Reviews
Review
by David Butler, Poetry Ireland Review, Issue 76,
Spring/Summer 2003.
Thumbing through Theodore Deppe's Cape Clear: New
& Selected Poems with, I have to say, increasing
engagement and admiration, I am reminded of the late
Raymond Carver, with whom Deppe shares an interest
in Anton Chekhov ('A Pair of Earrings', 'Letter to
Suvorin'). This common interest is not with significance.
Carver and Deppe are both largely anecdotal poets,
at their most powerful when dealing in the Chekhovian
trump cards of precision and restraint. If violence
and empathy strangely cohabit their work, they do
so with an understated ubiquity that is all the more
convincing for the absence of obviously emotive language
Perhaps
the most striking poems of the present collection
are those which draw upon Deppe's extensive experience
as a registered nurse prior to his coming to Ireland
in 2000. Again, I am put in mind of those evocative
lines penned by another American poet, Robert Lowell,
when he urges:
Pray
for the grace of accuracy
Vermeer gave to the sun's illumination
stealing like the tide across a map
to his girl solid with yearning.
This
grace of accuracy, so pervasive in, say, Carver's
'A New Path to the Waterfall', is readily apparent
in Deppe's output. Particularly striking are a group
of poems which deal with the troubled child Marisol,
'who'd first / come to our children's unit / when
she was five - something broken / behind those eyes,
and fierce...' ('Marisol'). In an earlier poem ('The
Japanese Deer'), we learn that she was 'raped repeatedly
by her mother's boyfriend', and yet was able, on a
particular outing, to climb with another troubled
child Luis 'for a short time / above the brambled
understory, outside history, / discovered a fragrant
scent on their hands, / shredded more petals, rubbed
the smell deep in their skin.'
But
arguably the most effective, and disturbing, of the
Marisol poems is the astonishing 'The Book of God'.

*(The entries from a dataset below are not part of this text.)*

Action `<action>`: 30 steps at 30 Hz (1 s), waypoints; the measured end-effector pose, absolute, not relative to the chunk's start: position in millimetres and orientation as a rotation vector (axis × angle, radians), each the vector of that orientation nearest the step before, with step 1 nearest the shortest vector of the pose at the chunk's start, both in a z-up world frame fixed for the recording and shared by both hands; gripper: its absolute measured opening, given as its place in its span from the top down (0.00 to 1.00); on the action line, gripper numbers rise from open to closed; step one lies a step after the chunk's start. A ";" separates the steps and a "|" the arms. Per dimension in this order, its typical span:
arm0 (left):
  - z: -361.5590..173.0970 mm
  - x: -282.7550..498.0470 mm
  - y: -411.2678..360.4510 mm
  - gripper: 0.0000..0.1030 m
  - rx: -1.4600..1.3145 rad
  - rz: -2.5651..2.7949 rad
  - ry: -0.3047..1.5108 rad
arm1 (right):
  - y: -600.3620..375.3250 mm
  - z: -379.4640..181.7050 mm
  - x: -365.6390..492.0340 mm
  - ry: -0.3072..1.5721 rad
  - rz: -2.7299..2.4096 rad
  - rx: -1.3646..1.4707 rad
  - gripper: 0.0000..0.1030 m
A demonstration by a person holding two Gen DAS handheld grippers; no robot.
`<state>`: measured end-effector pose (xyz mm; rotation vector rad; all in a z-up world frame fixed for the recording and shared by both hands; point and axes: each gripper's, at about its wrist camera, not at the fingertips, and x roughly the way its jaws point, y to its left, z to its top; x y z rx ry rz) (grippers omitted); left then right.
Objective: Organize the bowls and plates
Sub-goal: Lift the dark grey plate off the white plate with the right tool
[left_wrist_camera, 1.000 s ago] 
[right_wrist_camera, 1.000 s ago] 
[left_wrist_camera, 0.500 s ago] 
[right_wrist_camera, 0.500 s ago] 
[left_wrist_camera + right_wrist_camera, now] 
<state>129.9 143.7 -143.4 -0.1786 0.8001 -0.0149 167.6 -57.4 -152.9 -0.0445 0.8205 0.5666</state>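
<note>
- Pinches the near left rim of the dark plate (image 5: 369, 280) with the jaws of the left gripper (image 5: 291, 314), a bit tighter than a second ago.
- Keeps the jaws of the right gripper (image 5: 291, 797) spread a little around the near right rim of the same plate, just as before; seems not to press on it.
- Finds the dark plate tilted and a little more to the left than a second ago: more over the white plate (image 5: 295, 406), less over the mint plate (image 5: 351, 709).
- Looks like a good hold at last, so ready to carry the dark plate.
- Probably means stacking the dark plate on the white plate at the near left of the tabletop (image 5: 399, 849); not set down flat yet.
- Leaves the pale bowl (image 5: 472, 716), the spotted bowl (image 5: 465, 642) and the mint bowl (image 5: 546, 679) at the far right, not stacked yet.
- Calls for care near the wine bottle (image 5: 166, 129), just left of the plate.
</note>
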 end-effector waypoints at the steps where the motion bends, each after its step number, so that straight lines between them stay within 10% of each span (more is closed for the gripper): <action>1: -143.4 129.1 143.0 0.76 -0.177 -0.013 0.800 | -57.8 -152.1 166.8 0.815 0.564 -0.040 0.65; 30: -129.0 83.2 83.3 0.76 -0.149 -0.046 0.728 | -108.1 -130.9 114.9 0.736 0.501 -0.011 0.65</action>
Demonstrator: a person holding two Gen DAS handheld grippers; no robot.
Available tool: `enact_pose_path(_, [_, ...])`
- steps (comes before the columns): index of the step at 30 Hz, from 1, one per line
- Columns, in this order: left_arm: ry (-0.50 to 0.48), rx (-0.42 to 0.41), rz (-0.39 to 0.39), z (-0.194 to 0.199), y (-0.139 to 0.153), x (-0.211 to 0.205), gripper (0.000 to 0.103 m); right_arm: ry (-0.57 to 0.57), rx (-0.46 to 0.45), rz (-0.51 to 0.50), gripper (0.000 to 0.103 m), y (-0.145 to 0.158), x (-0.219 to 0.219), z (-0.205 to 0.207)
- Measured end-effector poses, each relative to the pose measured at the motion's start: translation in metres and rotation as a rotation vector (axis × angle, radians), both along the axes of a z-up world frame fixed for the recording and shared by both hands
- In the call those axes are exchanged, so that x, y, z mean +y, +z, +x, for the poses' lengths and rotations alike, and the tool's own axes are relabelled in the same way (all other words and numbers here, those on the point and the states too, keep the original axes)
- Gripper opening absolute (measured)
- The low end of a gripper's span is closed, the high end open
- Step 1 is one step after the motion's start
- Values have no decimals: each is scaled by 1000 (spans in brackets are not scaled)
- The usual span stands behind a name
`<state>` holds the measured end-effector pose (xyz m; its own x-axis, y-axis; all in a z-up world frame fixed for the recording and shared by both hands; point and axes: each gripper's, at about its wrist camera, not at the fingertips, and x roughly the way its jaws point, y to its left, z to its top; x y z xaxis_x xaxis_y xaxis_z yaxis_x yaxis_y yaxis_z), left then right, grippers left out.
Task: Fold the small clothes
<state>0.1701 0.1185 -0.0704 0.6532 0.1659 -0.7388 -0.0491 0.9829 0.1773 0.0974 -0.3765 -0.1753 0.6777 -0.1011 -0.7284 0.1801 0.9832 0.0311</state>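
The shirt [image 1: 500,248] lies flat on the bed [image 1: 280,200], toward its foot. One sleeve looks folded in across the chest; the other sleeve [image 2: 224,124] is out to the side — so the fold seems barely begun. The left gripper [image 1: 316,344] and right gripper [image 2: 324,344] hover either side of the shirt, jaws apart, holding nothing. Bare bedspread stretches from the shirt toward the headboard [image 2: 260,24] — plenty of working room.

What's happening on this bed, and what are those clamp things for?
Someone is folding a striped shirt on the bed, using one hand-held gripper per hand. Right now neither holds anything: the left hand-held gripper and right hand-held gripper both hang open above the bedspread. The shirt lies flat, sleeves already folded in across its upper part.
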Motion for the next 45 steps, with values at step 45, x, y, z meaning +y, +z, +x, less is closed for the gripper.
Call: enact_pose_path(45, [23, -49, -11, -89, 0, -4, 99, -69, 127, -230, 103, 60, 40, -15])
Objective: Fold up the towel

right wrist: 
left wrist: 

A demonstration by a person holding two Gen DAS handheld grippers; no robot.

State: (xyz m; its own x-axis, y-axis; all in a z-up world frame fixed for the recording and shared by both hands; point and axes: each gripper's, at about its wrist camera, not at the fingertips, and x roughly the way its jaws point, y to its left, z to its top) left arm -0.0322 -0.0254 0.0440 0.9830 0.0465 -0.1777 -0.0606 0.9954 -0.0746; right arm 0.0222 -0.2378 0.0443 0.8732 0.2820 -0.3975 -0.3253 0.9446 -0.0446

In place of simple outrage or pathos, this poem, together
with 'Admission, Children's Unit', provides us with
a glimpse into the complexity of the abused child's
perspective. In the latter, a boy who was held down
by his mother while her boyfriend inflicted on him
'six wounds, raised, ashy, second / or third degree,
arranged in a cross' nevertheless 'anchored himself
to her. Glared at me', so that finally 'It took four
of us to pry him from his mother's arms.' In the former
poem, the child Marisol pins up as a 'bedside shrine'
a photo from Newsweek of a crucified Bosnian
girl: 'when I took the picture from her wall she dug
/ her nails in my wrist, tried to bite my hand.' Finally
she accepts a notepad upon whose cover she writes
'THE BOOK OF GOD / CAME BACK AS A SMALL GIRL. / On
each page she drew pictures she couldn't talk about.'
A more manipulative poet might have tried to get more
mileage out of the presence of the cross in each anecdote;
Deppe is content merely to register the detail, and
it remains the more powerful a presence precisely
to the extent that it has not been obviously exploited.
For
the past few years, Theodore Deppe has been living
in the remoter parts of Ireland with his wife Annie,
who is a constant presence in the Cape Clear section
of the book. Here, too, Deppe is on his guard against
the temptation in poetry to mythologize; '"If
you see the lark, don't let it become a symbol / in
some damn poem of yours. For Christ's sake / let it
be itself..."' warns his friend chuck in the
poem 'Recitative on Cape Clear Island'. Indeed, the
aforementioned 'The Japanese Deer', taken from the
1996 The Wanderer King collection, might be read as
a meditation on this very theme - its dedication reads
'For Denny Lynn, who likes to know what's true in
my poems and what's "made up".' The balance,
one feels, is overwhelmingly on the side of the true.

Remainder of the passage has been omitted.